» **WHAT YOU NEED TO DO**:
Copy each line that contains the string "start", taking them from the material.

» **SOURCE MATERIAL**:
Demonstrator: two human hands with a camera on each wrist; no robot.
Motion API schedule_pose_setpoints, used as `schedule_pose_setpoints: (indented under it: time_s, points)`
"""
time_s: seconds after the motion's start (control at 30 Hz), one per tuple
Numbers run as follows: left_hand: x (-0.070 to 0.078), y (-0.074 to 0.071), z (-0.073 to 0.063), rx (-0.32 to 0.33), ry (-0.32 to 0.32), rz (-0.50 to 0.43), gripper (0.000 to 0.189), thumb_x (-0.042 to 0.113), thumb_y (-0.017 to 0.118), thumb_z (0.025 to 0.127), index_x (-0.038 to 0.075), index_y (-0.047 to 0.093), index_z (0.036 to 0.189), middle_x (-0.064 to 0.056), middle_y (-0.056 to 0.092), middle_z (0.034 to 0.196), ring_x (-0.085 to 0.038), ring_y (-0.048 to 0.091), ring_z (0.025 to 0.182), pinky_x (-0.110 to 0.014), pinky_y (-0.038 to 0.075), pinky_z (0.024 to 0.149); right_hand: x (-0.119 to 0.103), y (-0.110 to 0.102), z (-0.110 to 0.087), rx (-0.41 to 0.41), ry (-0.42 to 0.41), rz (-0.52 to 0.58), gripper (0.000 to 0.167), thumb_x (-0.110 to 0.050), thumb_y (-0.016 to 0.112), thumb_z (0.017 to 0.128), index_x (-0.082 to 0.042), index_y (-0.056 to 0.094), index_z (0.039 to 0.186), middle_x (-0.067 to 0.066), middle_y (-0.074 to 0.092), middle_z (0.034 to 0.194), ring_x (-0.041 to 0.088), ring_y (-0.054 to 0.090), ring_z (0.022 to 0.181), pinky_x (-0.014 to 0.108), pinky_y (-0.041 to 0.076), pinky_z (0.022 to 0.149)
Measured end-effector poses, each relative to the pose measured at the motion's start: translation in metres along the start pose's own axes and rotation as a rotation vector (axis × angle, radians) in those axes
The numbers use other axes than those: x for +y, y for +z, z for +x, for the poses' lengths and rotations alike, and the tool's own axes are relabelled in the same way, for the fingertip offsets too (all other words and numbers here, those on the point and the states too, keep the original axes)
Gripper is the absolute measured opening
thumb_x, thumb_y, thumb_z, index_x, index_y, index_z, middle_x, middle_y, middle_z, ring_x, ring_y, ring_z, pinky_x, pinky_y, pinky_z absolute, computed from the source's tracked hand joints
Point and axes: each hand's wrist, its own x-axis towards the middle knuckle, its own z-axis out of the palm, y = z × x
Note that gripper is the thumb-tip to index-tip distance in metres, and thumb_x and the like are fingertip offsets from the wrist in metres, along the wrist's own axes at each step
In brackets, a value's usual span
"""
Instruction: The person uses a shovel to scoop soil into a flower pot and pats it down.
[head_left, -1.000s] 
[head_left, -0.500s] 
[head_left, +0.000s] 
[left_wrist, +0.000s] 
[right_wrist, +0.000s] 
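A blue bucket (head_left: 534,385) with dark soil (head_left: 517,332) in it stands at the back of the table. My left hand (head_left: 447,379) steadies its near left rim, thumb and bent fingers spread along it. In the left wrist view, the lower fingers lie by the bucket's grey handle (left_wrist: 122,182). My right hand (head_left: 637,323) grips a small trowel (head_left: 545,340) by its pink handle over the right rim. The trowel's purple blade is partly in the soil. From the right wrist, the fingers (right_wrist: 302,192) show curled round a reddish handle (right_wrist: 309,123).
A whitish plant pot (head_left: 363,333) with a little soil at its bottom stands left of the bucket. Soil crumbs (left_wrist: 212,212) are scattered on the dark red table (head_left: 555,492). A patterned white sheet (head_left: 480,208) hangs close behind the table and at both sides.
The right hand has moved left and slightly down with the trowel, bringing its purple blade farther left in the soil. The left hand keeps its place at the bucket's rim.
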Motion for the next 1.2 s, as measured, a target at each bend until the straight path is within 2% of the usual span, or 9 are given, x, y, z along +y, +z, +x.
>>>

» **EXERCISE RESPONSE**:
time_s: seconds after the motion's start (control at 30 Hz), one per tuple
Measured end-effector poses, each relative to the pose measured at the motion's start: translation in metres along the start pose's own axes and rotation as a rotation vector (axis × angle, radians) in those axes

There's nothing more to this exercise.